Dal 60 al 70% degli embrioni sani e non trattati si trasformano in blastocsti entro tre o quattro giorni. Mentre circa il 47% degli embrioni trasdotti perforati al laser si sviluppa in blastocsti, l’85% dei quali esprime il gene trasdotto di interesse. Puntare il laser a assottigliare la zona, invece di creare un foro, permette agli embrioni in via di sviluppo di beneficiare di una zona pellucida intatta e incapsulante pur rimanendo permissiva alla trasduzione lentivirale.

La trasduzione con un lentivirus ricombinante, che esprime il copepode GFP da un fattore di allungamento 1A promoter induce molteplici integrazioni lentivirali e un’alta espressione di GFP sotto una lampada a LED blu. Durante il tentativo di questa procedura, è importante ricordare che, mentre la capacità dei lentivirus di integrarsi nel genoma ospite li rende un potente strumento per il parto genico stabile, ma l’integrazione casuale può anche introdurre mutazioni inserizionali. Questa tecnica potrebbe consentire ai ricercatori nel campo della genetica di sviluppare rapidamente modelli animali transgenici per lo studio delle malattie per la produzione di proteine in vivo o per studi genici funzionali.

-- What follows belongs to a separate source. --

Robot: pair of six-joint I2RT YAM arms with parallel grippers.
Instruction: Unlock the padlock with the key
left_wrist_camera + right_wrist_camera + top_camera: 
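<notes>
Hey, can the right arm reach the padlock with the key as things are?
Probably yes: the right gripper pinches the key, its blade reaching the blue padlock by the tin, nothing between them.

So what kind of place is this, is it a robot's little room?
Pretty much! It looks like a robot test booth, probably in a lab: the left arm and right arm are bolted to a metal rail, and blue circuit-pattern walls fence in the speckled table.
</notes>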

Seguendo questa procedura, altri metodi come l’immunoistochimica possono essere eseguiti su campioni di tessuto isolati da cuccioli trasdotti per rispondere a domande aggiuntive sulla posizione e l’estensione dell’espressione genica in vari tessuti di interesse. Non dimenticare che lavorare con i lentivirus può essere estremamente pericoloso. Pertanto, si prega di seguire le linee guida istituzionali per lavorare con i lentivirus.

Indossare indumenti protettivi personali e decontaminare tutti i rifiuti prima dello smaltimento.